Levin Tax Day Op-Ed: Close Corporate Tax Loopholes
Senator Carl Levin talks to Reuters correspondent Kevin Drawbaugh about a flurry of new proposed bills targeting tax-eluding shell companies in the U.S. and tax havens abroad.
In a Tax Day opinion piece at USAToday.com, Sen. Carl Levin, D-Mich., writes that the ongoing exploitation of tax loopholes by large, profitable corporations has “helped shift the tax burden onto American families and small businesses, and … added billions of dollars to the budget deficit.”
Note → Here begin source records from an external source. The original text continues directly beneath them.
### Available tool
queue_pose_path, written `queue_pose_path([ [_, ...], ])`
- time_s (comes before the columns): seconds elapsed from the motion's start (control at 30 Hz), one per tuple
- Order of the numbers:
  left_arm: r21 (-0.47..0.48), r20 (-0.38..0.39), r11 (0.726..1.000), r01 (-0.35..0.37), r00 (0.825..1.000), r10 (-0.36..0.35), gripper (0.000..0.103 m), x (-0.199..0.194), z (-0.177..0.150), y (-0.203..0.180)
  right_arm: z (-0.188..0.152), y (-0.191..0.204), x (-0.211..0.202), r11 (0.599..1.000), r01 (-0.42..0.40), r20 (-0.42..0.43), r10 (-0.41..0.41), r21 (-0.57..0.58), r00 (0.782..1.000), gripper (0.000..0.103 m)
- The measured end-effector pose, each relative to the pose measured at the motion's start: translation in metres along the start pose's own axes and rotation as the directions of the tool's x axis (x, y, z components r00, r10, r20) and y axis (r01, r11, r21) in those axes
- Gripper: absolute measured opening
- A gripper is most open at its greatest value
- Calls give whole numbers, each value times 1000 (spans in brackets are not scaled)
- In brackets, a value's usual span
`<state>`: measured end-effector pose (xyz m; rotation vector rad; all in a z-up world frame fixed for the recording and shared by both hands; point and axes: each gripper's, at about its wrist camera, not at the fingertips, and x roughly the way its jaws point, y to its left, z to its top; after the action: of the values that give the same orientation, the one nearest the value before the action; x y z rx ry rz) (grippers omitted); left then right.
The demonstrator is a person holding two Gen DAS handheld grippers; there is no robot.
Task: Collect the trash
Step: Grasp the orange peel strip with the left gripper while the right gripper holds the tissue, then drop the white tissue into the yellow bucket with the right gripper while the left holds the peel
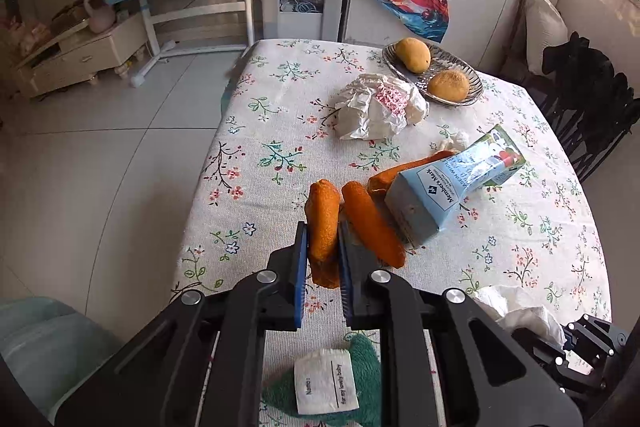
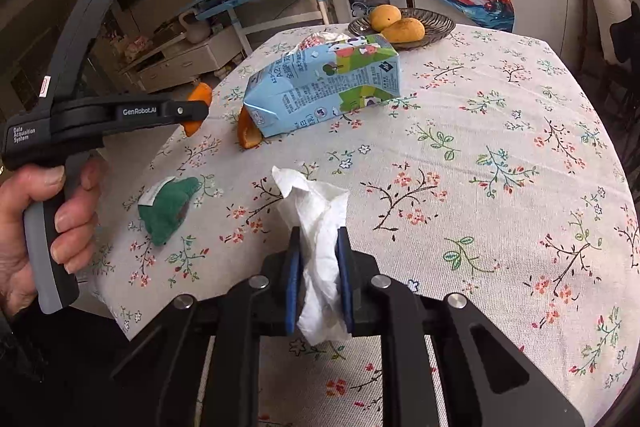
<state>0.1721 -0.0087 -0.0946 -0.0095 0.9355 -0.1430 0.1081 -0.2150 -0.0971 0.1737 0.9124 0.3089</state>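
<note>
My left gripper [image 1: 322, 229] is shut on an orange peel [image 1: 324, 203], held just above the floral tablecloth [image 1: 248, 163]. Two more peels [image 1: 372, 227] lie beside it, one tucked under a blue milk carton [image 1: 452, 183] lying on its side. A crumpled white wrapper [image 1: 380, 107] sits farther back. In the right wrist view my right gripper [image 2: 319, 231] is shut on a crumpled white tissue [image 2: 316, 199]. To its left, the left gripper [image 2: 196, 107] grips the peel [image 2: 202, 93], with the carton [image 2: 324, 83] behind.
A metal dish [image 2: 436, 23] with two mangoes stands at the table's far side. A green cloth [image 2: 168, 207] with a white label lies near the left edge. A person's hand [image 2: 40, 219] holds the left gripper's handle. A dark chair [image 1: 592, 99] stands at the right.
</note>
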Motion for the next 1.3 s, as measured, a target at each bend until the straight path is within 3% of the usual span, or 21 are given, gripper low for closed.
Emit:
queue_pose_path([
  [0.2,-7,110,1000,21,994,-20,14,-57,-19,-2,-2,5,-25,998,-61,63,59,29,996,17],
  [0.43,33,207,999,36,977,-42,14,-113,-63,-17,-13,17,-57,994,-108,139,105,13,985,17],
  [0.8,71,262,997,12,965,-30,14,-166,-139,-31,-39,24,-86,990,-139,170,133,22,976,17],
  [1.3,13,307,999,34,951,-36,14,-202,-178,-17,-92,43,-114,992,-129,124,126,10,984,17],
])
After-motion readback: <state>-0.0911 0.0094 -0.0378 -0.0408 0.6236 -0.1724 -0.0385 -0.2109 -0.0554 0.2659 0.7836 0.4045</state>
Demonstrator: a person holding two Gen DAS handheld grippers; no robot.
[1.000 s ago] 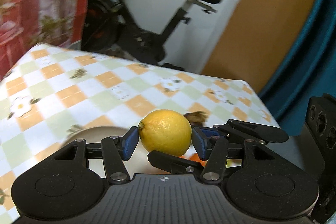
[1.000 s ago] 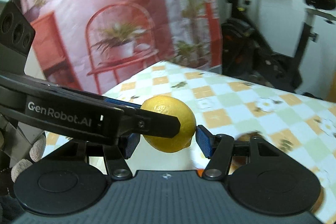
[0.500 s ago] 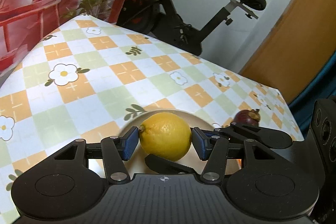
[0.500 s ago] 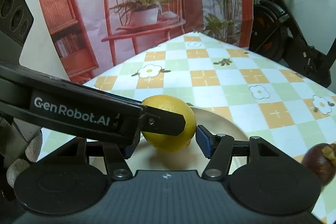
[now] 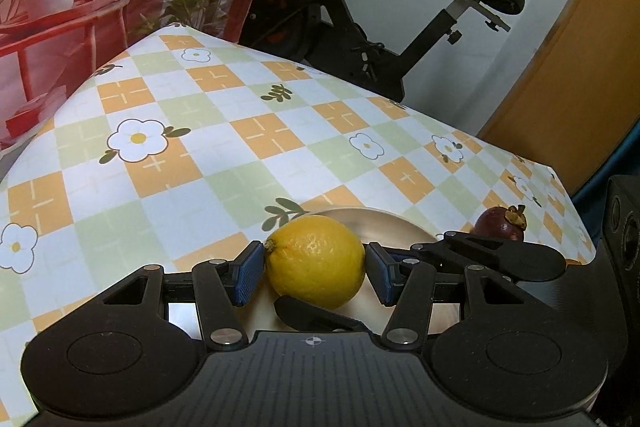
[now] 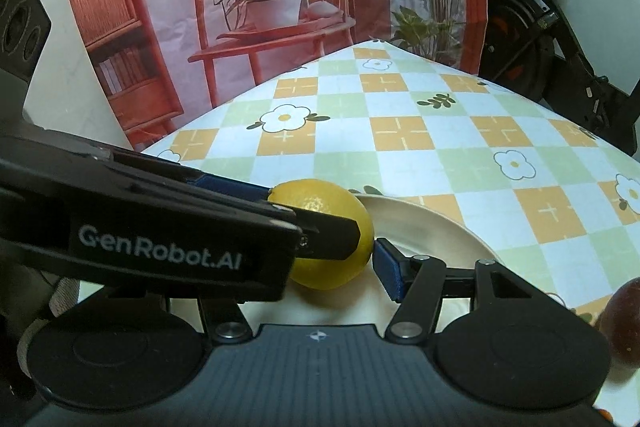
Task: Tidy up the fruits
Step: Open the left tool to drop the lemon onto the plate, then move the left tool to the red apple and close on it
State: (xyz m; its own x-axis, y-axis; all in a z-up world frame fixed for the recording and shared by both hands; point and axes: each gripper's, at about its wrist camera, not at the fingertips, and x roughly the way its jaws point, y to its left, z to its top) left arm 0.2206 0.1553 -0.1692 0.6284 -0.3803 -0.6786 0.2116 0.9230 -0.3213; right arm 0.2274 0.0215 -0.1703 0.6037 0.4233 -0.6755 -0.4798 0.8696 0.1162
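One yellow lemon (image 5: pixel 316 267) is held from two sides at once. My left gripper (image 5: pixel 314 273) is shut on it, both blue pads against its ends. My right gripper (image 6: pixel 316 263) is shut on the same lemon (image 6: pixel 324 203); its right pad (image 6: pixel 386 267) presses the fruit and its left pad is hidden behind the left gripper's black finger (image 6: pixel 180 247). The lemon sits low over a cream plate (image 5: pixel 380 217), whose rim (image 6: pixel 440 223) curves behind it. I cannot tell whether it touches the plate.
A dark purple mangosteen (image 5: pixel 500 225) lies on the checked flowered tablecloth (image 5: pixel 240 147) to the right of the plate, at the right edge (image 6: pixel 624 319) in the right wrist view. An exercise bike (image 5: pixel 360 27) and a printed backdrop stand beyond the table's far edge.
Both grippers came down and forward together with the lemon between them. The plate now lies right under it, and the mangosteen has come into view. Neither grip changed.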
As chairman of the Senate Permanent Subcommittee on Investigations, Levin has spent more than a decade exposing corporate tax loopholes such as the use of offshore tax havens to avoid taxes. He authored legislation, the CUT Loopholes Act, to combat some of the worst tax loopholes.
Today millions of Americans take part in an annual ritual of filing their income taxes. The willingness of millions of families to plod through this ritual rests in part on the understanding that their burden is shared. Today, though, some of us are bearing a higher burden than ever, while others, particularly our most profitable corporations, sometimes pay no tax at all.
From 2008 to 2010, 30 of the most profitable large corporations paid no federal income tax. None. While the top federal income tax rate for corporations is a relatively high 35%, the effective tax rate for U.S. corporations -- the tax they actually pay -- is less than 15%. I suspect most of the families scrambling today to get their taxes done would love to get that kind of tax cut, let alone the pay nothing, as many large companies do.
This gap between the tax rate on paper and what corporations actually pay has helped drive a huge shift in the tax burden from corporations to American families. In 2011, individuals paid about $6 in income taxes for every dollar that corporations paid. In 1980, the ratio was less than 4-to-1.